2004: Polished Diamond Prices And Views Of Simon Teakle
Polished prices are starting to follow the price increases by De Beers and other producers, and are beginning to move up, slowly but surely.
Certified better goods G – H in the carat and a half and above range are up by about 10% from the beginning of the year. In the caraters, they are up about 7 – 8%.
There is a shortage in goods two carats and above, which will put pressure on the prices of the larger sizes.
Is this good for the industry or not? We are not sure. Right now, the extra money is going to the mining companies (De Beers, Aber, etc) that are setting the rough prices rather than the diamond manufacturer or dealer. This leaves the diamond manufacturer between a (literal) rock and a hard place, especially since today mining companies want just not money for their goods but also added investment on branding and marketing initiatives.
On the other hand, there is the public. Are they willing to pay more, especially with the added costs of branding and marketing, or possibly buy a smaller diamond or a lower grade? That is something that will only be answered by time.
Some argue that the more a diamond costs, the more precious and desirable it will become. Others say if the price of natural diamonds gets too high, the synthetic alternative will become more popular. So far, it looks like people are willing to pay extra.
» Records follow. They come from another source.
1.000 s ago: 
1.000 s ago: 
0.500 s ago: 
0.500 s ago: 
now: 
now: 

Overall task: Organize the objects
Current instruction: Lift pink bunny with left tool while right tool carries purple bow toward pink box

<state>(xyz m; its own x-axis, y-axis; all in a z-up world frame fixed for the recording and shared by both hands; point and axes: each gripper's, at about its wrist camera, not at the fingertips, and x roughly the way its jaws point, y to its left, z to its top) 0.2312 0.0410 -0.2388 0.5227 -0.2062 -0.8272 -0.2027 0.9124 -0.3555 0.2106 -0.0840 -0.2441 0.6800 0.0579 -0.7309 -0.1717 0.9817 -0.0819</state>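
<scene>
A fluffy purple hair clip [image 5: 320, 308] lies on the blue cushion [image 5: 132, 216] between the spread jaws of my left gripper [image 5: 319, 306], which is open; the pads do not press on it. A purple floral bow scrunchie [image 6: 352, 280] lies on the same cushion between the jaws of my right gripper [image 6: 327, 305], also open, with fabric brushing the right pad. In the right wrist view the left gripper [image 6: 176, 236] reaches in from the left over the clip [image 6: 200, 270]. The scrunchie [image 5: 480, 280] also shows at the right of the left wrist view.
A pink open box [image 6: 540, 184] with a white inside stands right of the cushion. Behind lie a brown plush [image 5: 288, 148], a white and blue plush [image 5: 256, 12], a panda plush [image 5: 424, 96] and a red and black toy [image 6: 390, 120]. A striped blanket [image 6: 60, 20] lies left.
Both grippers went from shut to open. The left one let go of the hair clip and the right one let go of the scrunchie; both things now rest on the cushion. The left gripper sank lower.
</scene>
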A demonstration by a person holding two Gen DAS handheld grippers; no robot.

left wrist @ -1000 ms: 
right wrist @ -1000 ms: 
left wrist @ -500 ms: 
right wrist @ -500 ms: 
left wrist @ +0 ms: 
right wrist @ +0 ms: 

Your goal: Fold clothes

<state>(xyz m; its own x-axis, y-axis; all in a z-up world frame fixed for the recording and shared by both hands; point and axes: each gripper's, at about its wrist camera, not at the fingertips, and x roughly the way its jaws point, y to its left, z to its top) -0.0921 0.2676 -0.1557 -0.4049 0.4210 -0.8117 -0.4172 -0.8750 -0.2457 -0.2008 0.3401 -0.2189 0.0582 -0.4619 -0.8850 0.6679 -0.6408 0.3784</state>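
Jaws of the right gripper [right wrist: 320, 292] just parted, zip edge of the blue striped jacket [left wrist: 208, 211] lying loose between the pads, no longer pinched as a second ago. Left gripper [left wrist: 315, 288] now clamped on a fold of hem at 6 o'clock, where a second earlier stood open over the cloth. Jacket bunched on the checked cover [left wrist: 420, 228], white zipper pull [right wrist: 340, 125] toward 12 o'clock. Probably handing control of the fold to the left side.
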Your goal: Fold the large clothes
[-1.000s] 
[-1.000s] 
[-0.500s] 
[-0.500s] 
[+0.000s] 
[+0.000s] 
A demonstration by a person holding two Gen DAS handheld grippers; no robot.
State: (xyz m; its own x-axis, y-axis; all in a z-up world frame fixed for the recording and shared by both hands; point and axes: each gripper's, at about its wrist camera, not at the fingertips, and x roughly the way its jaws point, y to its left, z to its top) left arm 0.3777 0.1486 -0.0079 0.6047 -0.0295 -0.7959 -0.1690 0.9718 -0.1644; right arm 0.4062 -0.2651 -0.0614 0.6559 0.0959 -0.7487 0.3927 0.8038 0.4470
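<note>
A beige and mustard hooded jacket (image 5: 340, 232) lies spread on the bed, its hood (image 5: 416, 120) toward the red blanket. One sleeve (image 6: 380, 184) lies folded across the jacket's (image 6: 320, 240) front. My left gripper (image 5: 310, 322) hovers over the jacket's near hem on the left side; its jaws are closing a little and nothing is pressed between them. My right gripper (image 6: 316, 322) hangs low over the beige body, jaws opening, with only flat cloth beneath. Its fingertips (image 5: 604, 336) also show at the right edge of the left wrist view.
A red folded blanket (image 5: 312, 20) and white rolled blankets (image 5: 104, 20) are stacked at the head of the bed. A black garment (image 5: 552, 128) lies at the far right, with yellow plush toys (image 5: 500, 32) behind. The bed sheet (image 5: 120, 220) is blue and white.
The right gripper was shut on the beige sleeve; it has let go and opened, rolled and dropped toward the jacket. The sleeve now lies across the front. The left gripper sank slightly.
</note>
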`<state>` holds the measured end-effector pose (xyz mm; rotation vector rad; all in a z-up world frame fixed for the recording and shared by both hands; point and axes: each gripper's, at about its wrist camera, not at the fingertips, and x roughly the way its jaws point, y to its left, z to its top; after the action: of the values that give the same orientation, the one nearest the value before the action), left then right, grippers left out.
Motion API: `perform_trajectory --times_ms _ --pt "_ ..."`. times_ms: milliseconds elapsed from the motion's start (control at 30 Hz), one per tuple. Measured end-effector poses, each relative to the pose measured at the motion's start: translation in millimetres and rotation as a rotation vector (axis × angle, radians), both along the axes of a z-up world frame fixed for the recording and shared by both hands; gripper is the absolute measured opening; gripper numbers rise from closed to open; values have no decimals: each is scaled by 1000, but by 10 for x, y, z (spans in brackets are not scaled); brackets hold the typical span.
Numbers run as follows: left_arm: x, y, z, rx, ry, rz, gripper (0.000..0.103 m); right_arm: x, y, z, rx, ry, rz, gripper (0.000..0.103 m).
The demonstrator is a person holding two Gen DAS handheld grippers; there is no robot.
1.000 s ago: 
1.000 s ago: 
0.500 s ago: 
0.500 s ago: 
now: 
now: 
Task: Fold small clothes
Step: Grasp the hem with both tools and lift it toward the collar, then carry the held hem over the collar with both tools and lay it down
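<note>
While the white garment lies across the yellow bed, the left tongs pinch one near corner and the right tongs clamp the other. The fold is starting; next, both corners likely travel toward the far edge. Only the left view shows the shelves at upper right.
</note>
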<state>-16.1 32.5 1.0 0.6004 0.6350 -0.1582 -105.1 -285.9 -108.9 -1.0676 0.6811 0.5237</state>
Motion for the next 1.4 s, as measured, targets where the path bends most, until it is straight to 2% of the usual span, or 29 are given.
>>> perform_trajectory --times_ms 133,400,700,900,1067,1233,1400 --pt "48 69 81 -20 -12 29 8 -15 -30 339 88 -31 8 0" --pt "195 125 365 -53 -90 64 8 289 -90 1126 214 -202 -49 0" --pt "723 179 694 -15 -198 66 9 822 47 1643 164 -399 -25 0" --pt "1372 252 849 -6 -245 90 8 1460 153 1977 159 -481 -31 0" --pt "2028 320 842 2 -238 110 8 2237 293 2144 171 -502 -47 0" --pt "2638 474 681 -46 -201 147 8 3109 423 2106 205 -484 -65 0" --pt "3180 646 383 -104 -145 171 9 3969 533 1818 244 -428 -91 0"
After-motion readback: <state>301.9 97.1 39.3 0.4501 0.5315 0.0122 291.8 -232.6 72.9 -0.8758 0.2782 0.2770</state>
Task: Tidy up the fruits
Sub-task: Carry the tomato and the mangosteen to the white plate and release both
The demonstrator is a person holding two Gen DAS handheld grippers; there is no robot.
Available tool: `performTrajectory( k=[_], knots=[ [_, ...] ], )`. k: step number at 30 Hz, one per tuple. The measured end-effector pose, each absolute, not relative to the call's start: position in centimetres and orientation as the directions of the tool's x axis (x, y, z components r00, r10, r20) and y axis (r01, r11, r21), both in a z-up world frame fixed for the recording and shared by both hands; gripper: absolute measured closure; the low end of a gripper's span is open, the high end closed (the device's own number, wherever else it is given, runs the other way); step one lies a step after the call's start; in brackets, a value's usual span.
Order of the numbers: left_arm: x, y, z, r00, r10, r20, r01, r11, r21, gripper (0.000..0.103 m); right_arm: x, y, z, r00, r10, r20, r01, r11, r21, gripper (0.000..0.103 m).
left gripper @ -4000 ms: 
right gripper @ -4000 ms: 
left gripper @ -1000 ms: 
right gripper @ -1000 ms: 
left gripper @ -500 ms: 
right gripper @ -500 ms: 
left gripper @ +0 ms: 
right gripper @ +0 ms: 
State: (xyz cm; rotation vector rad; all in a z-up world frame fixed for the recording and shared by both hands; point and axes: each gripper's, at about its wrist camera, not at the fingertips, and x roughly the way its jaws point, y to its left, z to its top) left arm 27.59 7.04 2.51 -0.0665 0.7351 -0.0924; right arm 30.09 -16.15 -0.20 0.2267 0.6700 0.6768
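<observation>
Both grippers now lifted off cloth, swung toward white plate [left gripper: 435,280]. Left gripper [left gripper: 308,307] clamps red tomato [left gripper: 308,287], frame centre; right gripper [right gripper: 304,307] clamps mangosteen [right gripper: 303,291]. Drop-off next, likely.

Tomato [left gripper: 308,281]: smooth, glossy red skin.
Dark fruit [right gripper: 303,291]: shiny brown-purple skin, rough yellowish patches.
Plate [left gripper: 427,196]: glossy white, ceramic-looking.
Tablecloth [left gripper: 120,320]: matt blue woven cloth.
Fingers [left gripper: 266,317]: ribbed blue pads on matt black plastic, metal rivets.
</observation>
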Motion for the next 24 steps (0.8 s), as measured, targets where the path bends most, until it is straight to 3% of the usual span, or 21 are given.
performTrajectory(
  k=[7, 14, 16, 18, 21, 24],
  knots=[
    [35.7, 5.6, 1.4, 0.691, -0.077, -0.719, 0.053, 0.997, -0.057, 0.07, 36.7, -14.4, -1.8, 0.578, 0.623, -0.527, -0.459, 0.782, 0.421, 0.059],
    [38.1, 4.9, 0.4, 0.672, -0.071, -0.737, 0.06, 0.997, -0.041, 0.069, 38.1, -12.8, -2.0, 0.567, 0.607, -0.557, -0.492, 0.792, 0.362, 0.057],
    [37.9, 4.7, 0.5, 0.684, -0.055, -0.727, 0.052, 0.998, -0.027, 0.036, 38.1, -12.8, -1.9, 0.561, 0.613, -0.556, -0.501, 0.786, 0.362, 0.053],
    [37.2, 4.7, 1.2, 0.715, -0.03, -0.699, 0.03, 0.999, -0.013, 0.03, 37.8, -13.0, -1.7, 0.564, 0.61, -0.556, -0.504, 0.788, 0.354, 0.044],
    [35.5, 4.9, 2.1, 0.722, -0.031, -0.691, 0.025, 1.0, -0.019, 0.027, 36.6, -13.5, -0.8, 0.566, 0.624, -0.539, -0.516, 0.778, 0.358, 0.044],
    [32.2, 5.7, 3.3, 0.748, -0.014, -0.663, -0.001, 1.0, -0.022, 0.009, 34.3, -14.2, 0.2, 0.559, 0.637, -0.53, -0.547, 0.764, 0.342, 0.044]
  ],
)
Certainly, those with the money are willing to pay. This can be seen in the latest auction results from Christies, which shows that people are still buying and on occasion buying larger diamonds. Simon Teakle, head of jewelry for Christie’s America, said after the April sale that “diamond prices were exceptionally strong with aggressive international private collectors and trade international buyers competing heavily in a market where important stones are extremely scarce.”